# What you are asked to do
Please write out the listing exactly, leaving each picture out.

# Data shown
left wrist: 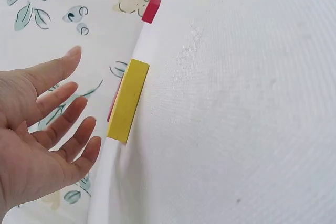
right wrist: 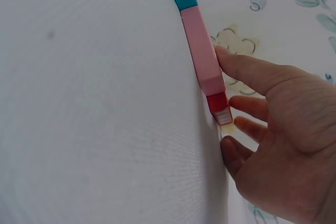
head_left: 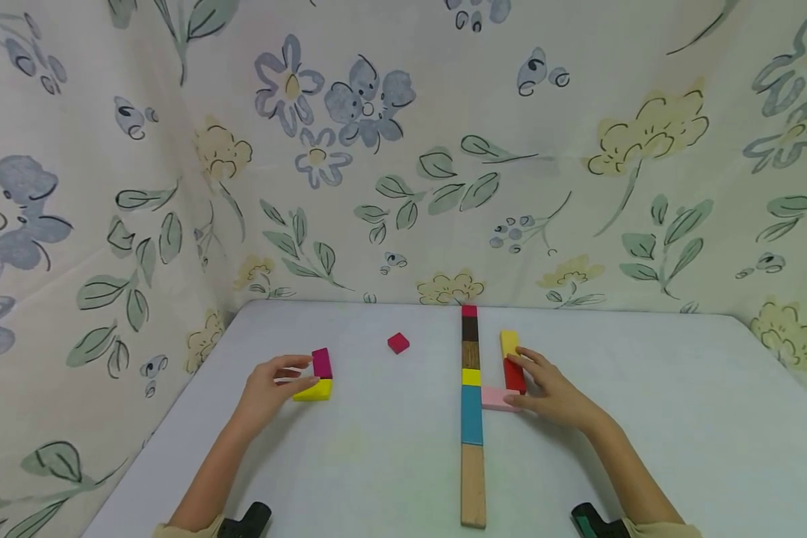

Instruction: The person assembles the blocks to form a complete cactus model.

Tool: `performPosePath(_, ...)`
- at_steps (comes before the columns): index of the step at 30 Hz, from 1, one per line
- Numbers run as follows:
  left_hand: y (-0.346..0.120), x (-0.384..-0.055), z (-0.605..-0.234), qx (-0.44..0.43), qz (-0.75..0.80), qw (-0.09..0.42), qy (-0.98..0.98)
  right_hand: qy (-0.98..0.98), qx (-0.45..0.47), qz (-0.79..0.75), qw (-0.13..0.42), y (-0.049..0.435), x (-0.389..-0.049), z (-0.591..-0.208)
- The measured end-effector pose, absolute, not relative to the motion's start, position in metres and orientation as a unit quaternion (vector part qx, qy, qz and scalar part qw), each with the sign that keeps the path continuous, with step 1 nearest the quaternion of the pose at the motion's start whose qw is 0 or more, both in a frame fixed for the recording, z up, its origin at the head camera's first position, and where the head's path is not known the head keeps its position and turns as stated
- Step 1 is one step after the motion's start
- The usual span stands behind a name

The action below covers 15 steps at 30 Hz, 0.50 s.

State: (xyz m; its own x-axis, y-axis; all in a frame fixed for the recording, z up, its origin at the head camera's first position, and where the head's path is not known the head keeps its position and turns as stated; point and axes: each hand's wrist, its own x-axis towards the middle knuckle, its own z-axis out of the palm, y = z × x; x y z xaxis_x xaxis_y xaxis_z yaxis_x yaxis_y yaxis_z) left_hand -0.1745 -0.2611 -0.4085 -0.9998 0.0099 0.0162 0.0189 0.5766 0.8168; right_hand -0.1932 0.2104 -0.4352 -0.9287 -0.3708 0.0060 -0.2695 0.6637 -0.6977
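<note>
My left hand (head_left: 265, 388) is beside a magenta block (head_left: 322, 364) and a yellow block (head_left: 314, 391), which meet in an L. In the left wrist view its fingers are spread loosely, apart from the yellow block (left wrist: 128, 100). On the other side, my right hand (head_left: 554, 392) has its thumb at a pink block (head_left: 498, 397) and its forefinger by a red block (head_left: 513, 375). A yellow block (head_left: 509, 343) continues beyond the red one. The pink block (right wrist: 202, 48) abuts a blue block (head_left: 471, 415) in the right wrist view.
A straight column runs across the table (head_left: 390, 463): a wooden block (head_left: 473, 486) nearest, then blue, yellow (head_left: 471, 376), brown (head_left: 470, 355), dark brown (head_left: 469, 328) and red (head_left: 468, 311). One small red block (head_left: 398, 343) lies alone. Floral cloth (head_left: 403, 164) hangs behind.
</note>
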Motion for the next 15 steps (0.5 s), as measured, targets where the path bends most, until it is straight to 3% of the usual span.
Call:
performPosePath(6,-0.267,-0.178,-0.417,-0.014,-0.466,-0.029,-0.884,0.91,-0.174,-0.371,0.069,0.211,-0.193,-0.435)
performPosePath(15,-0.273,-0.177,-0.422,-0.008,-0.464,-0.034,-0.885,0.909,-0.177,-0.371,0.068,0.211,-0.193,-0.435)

# Expected output
left wrist: 
right wrist: 
head_left: 

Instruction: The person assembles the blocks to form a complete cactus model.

Tool: `performPosePath(_, ...)`
- at_steps (comes before the columns): index of the step at 30 Hz, from 1, one per line
- Numbers run as follows:
  left_hand: y (-0.346..0.120), x (-0.384..-0.055), z (-0.605..-0.234), qx (-0.44..0.43), qz (-0.75..0.80), qw (-0.09..0.42), qy (-0.98..0.98)
  right_hand: qy (-0.98..0.98), qx (-0.45..0.47), qz (-0.79..0.75), qw (-0.13..0.42), y (-0.049..0.435), x (-0.389..-0.049), z (-0.591..-0.208)
- The measured end-effector pose, absolute, not relative to the motion's start, position in metres and orientation as a unit quaternion (vector part qx, qy, qz and scalar part qw), each with the sign that keeps the path continuous, with step 1 nearest the quaternion of the pose at the motion's start whose qw is 0 or more, both in a frame fixed for the recording, z up, its origin at the head camera's first position, and where the head's path is not known the head keeps its position and turns as stated
- Step 1 is one step after the motion's start
- The usual span stands behind a name

The action below covers 15 steps at 30 Hz, 0.50 s.

State: (xyz m; its own x-axis, y-axis; all in a frame fixed for the recording, z up, its origin at the head camera's first position, and where the head's path is not known the head keeps its position and turns as stated; point and axes: each hand's wrist, its own x-axis towards the middle knuckle, its own z-axis out of the palm, y = z × x; x y z xaxis_x xaxis_y xaxis_z yaxis_x yaxis_y yaxis_z) left_hand -0.1745 -0.2611 -0.4085 -0.9998 0.0099 0.0162 0.0189 0.5766 0.8168; right_hand -0.1932 0.2104 -0.4352 -0.9287 -0.3708 0.0060 -0.2695 0.6637 -0.6977
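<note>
My left hand (head_left: 265, 388) is beside a magenta block (head_left: 322, 364) and a yellow block (head_left: 314, 391), which meet in an L. In the left wrist view its fingers are spread loosely, apart from the yellow block (left wrist: 128, 100). On the other side, my right hand (head_left: 554, 392) has its thumb at a pink block (head_left: 498, 397) and its forefinger by a red block (head_left: 513, 375). A yellow block (head_left: 509, 343) continues beyond the red one. The pink block (right wrist: 202, 48) abuts a blue block (head_left: 471, 415) in the right wrist view.
A straight column runs across the table (head_left: 390, 463): a wooden block (head_left: 473, 486) nearest, then blue, yellow (head_left: 471, 376), brown (head_left: 470, 355), dark brown (head_left: 469, 328) and red (head_left: 468, 311). One small red block (head_left: 398, 343) lies alone. Floral cloth (head_left: 403, 164) hangs behind.
</note>
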Motion for the next 15 steps (0.5 s), as measured, targets where the path bends most, until it is straight to 3% of the usual span.
Call:
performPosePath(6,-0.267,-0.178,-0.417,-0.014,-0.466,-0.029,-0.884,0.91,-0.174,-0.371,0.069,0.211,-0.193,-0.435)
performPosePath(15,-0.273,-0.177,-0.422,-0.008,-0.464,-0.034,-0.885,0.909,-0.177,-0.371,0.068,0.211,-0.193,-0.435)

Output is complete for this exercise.